= YOUR OBJECTIVE =
For each line in the data below, write an exact copy.

-------- LISTED RECORDS --------

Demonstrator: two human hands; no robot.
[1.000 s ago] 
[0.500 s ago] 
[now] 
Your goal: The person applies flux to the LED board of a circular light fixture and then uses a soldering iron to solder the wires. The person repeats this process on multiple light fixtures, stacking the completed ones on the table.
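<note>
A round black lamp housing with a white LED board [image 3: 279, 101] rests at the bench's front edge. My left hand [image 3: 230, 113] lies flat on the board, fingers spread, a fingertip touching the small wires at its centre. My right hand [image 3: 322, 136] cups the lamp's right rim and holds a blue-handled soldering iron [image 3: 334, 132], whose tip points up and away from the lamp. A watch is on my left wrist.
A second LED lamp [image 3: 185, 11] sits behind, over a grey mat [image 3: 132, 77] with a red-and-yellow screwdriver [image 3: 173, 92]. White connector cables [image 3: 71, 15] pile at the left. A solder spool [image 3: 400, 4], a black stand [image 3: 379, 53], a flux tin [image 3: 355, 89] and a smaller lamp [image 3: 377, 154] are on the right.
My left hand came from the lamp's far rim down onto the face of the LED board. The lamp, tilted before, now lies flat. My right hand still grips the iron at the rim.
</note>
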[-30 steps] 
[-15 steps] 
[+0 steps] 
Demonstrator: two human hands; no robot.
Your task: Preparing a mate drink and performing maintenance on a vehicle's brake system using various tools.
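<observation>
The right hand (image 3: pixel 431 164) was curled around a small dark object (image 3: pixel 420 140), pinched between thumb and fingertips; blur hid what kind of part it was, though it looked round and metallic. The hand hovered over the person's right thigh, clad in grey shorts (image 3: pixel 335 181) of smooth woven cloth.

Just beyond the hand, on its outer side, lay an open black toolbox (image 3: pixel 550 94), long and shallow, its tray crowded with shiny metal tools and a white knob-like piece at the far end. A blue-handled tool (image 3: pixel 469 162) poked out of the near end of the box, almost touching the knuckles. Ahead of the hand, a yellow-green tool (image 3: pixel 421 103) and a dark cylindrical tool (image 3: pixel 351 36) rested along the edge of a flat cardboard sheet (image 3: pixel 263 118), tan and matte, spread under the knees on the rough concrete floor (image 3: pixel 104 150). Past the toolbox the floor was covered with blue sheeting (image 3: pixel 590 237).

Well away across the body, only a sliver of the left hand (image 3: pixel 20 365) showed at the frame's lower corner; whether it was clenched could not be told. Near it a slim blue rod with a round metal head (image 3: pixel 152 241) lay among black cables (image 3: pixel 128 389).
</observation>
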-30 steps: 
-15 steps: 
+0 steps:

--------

= TASK ANSWER =
Demonstrator: two human hands; no robot.
[1.000 s ago] 
[0.500 s ago] 
[now] 
Your goal: The person applies flux to the LED board of a circular light fixture and then uses a soldering iron to solder the wires. The person repeats this process on multiple light fixtures, stacking the completed ones on the table.
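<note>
A round black lamp housing with a white LED board [image 3: 279, 101] rests at the bench's front edge. My left hand [image 3: 230, 113] lies flat on the board, fingers spread, a fingertip touching the small wires at its centre. My right hand [image 3: 322, 136] cups the lamp's right rim and holds a blue-handled soldering iron [image 3: 334, 132], whose tip points up and away from the lamp. A watch is on my left wrist.
A second LED lamp [image 3: 185, 11] sits behind, over a grey mat [image 3: 132, 77] with a red-and-yellow screwdriver [image 3: 173, 92]. White connector cables [image 3: 71, 15] pile at the left. A solder spool [image 3: 400, 4], a black stand [image 3: 379, 53], a flux tin [image 3: 355, 89] and a smaller lamp [image 3: 377, 154] are on the right.
My left hand came from the lamp's far rim down onto the face of the LED board. The lamp, tilted before, now lies flat. My right hand still grips the iron at the rim.
</note>
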[-30 steps] 
[-15 steps] 
[+0 steps] 
Demonstrator: two human hands; no robot.
Your task: Preparing a mate drink and performing maintenance on a vehicle's brake system using various tools.
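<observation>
The right hand (image 3: pixel 431 164) was curled around a small dark object (image 3: pixel 420 140), pinched between thumb and fingertips; blur hid what kind of part it was, though it looked round and metallic. The hand hovered over the person's right thigh, clad in grey shorts (image 3: pixel 335 181) of smooth woven cloth.

Just beyond the hand, on its outer side, lay an open black toolbox (image 3: pixel 550 94), long and shallow, its tray crowded with shiny metal tools and a white knob-like piece at the far end. A blue-handled tool (image 3: pixel 469 162) poked out of the near end of the box, almost touching the knuckles. Ahead of the hand, a yellow-green tool (image 3: pixel 421 103) and a dark cylindrical tool (image 3: pixel 351 36) rested along the edge of a flat cardboard sheet (image 3: pixel 263 118), tan and matte, spread under the knees on the rough concrete floor (image 3: pixel 104 150). Past the toolbox the floor was covered with blue sheeting (image 3: pixel 590 237).

Well away across the body, only a sliver of the left hand (image 3: pixel 20 365) showed at the frame's lower corner; whether it was clenched could not be told. Near it a slim blue rod with a round metal head (image 3: pixel 152 241) lay among black cables (image 3: pixel 128 389).
</observation>
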-30 steps: 
-15 steps: 
+0 steps:

No more output will be given.